Lecture 6- DNA repair

Question 1

Give some example of how DNA molecules can be damaged

Answer 1

1. Thermal degradation
2. Metabolic byproducts/oxidation
3. Environmental substances
4. Radiation

Question 2

Which bases are purines and which are pyrimidines?

Answer 2

G and A = purines

T and C = pyrimidines

Question 3

Describe the base pairings

Answer 3

• A pairs with T (2 hydrogen bonds)

* C pairs with G (3 hydrogen bonds so are more thermally stable)

Question 4

Which group on thymine doesn’t hydrogen bond?

Answer 4

Methyl group

Question 5

What happens to cytosine in the presence of water?

Answer 5

• deamination
• loses amino group and converted to carbonyl group
• looses NH3
• causes cytosine to be converted to uracil which then hydrogens bonds with adenine

Question 6

Name 3 ways DNA bases can be damaged

Answer 6

1. Deamination of cytosine
2. Oxidative damage
3. Hydrolytic attacks

Question 7

What is a transition mutation?

Answer 7

refers to a point mutation that changes a purine nucleotide to another purine, or a pyrimidine nucleotide to another pyrimidine.

Question 8

Why are transition mutations more likely to occur than transversions?

Answer 8

Substituting a double ring structure for another double ring structure is more like than substituting a single ring for a double ring (and vice versa)

Question 9

What is a transversion mutation?

Answer 9

Transversion substitution refers to a purine being replaced by a pyrimidine, or vice versa

Question 10

What is a frameshift mutation?

Answer 10

Frameshift mutation is a type of mutation involving the insertion or deletion of a nucleotide in which the number of deleted base pairs is not divisible by three.
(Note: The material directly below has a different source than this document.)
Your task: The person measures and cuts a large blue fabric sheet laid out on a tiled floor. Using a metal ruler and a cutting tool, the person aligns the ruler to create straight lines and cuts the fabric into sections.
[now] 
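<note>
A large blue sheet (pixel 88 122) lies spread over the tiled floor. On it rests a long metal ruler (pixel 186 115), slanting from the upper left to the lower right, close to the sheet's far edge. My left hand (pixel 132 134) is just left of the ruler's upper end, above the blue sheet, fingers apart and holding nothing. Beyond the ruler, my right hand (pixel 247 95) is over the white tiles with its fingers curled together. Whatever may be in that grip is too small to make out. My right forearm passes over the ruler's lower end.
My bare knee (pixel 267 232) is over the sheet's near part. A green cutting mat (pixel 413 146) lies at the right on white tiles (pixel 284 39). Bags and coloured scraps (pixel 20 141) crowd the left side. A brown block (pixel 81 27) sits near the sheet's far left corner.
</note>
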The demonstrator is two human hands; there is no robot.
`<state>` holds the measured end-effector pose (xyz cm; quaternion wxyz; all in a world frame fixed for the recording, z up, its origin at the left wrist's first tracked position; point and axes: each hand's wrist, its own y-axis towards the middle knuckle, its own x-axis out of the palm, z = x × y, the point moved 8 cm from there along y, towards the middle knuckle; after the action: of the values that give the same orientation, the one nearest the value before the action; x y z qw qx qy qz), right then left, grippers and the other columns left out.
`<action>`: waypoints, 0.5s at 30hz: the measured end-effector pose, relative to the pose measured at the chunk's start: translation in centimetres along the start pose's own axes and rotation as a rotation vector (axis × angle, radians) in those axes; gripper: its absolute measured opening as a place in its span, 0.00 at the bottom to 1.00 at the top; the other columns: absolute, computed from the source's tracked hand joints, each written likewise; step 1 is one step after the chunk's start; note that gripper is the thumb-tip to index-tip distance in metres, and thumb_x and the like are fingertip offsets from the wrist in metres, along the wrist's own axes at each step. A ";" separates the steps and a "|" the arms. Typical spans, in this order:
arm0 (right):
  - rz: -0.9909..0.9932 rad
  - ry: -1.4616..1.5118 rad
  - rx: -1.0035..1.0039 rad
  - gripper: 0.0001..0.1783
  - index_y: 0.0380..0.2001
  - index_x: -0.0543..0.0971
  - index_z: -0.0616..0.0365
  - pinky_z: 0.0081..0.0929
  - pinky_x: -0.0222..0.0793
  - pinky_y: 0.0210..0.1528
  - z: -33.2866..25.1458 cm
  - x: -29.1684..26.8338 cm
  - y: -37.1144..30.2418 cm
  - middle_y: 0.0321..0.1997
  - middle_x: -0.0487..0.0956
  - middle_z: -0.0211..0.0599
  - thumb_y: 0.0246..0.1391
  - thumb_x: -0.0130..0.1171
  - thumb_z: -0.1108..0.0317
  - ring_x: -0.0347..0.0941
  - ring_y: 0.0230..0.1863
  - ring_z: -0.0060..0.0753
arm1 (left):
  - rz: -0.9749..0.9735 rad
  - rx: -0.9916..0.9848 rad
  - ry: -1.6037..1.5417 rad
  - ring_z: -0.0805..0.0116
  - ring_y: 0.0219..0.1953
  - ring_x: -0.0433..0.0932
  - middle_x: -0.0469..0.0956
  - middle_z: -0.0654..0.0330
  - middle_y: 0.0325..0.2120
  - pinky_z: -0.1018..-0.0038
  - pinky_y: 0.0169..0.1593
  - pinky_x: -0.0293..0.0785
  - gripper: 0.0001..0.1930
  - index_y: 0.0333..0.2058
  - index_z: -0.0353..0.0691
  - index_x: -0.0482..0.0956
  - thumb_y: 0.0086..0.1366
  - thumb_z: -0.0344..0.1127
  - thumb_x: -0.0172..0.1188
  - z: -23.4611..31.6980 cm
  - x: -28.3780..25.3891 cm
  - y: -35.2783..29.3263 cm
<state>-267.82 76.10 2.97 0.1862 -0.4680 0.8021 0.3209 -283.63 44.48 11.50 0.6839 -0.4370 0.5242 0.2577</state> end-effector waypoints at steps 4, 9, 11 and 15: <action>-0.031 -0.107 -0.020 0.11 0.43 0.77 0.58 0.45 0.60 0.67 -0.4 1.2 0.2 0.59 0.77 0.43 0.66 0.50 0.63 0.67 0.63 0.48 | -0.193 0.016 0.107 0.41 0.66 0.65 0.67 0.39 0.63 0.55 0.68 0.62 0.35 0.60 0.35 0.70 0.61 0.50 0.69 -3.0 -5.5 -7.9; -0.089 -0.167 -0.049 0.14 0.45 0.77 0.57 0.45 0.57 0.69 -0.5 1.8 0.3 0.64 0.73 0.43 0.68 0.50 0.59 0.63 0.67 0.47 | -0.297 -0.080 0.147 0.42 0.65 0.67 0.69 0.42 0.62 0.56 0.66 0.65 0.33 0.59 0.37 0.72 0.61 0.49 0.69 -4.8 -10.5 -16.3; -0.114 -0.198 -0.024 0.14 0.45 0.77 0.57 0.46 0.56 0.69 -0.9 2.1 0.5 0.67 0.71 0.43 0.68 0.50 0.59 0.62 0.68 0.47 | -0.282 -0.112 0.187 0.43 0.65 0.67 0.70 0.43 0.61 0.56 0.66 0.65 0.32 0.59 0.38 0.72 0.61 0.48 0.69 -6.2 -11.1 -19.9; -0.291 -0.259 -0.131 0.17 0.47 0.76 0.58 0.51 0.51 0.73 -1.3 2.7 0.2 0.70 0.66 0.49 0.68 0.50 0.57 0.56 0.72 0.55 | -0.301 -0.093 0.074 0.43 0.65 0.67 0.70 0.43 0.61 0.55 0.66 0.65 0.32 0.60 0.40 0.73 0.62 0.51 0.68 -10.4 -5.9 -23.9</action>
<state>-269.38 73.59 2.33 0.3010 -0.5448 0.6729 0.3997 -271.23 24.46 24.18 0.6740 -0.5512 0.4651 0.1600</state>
If a mutation disrupts this reading frame, then the entire DNA sequence following the mutation will be read incorrectly

Question 11

What is photolytic conversion?

Answer 11

Light energy modifying the chemistry of the carbon-carbon double bond

Question 12

How is depurination resolved?

Answer 12

By the BER pathway

Question 13

Describe the BER pathway

Answer 13

1. Uracil DNA glycosylase remove particular base (deaminated cytosine) leaving DNA helix with a missing base
2. AP endonuclease and phosphodiesterase remove sugar phosphate creating a single-nucleotide gap
3. DNA polymerase adds/replaces nucleotide into the gap so the U is restored to a C
4. DNA ligase seals the nick

Question 14

How do BER glycosylases identify errors?

Answer 14

Using base-flipping strategy

Question 15

Describe the nucleotide excision repair pathway

Answer 15

1. Excision nuclease cuts out the region around the pyrimidine dimer, removing the damaged section of DNA
2. DNA helicase helps with this and unwinds the DNA into single strands
3. Left with DNA helix with 12-nucleotide gap
4. DNA polymerase and DNA ligase then add nucleotides and seal the gap by using the template strand

Question 16

How are pyrimidine dimers removed?

Answer 16

By the nucleotide/short patch excision repair pathway

Question 17

Describe the trans-lesional DNA synthesis pathway

Answer 17

1. Covalent modifications occur to sliding clamp when polymerase encounters DNA damage
2. This causes the DNA polymerase to be released
3. The sliding clamp then allows the loading of translesion polymerase by assembly factors
4. Translesion DNA polymerase then does some DNA synthesis to ‘mend’ the damaged DNA

Question 18

What are the 2 mechanisms to repair double stranded breaks?

Answer 18

1. Nonhomologous end joining

2. Homologous recombination

Question 19

Why are double strand breaks particularly hazardous and what causes them?

Answer 19

No template strand to facilitate repair

Caused by: ionising radiation, replication errors and oxygen radicles

Question 20

How does nonhomologous end joining repair double stranded DNA breaks?

Answer 20

1. The ends of the DNA break are recognised by Ku heterodimers and can be processed and made shorter
2. The ends are then joined together by ligation and repaired
3. Can cause a deletion of part of the DNA sequence which can lead to a missense mutation
4. Also required DNA-PK and ATM protein kinases function

Question 21

How does homologous recombination repair double stranded DNA breaks?

Answer 21

1. Processing of 5’ ends by nuclease at the point of the DNA break to create sticky ends
2. Strand exchange occurs by complementary base pairing
3. Using the information from the sister chromatids homologous recombination occurs
4. Invalid strand is released/broken and the double helix reforms
5. DNA synthesis continues using strand from damaged DNA as template to fill gaps from the break
6. DNA ligation
7. Damaged repaired accurately using sister chromatid as a template

Question 22

What are the steps to perform a biochemical analysis of complementation groups?

Answer 22

1. Make cell lysates
2. Use artificially damage DNA templates
3. Use repair assay to determine enzymatic function for each group
4. Repair the transcribed strand is faster than the non-transcribed strand

Question 23

What does trans-lesional DNA polymerase lack and cause when performing trans-lesional DNA synthesis?

Answer 23

LACK: precision in template recognition and substrate base choice and exonucleolytic proof reading activity.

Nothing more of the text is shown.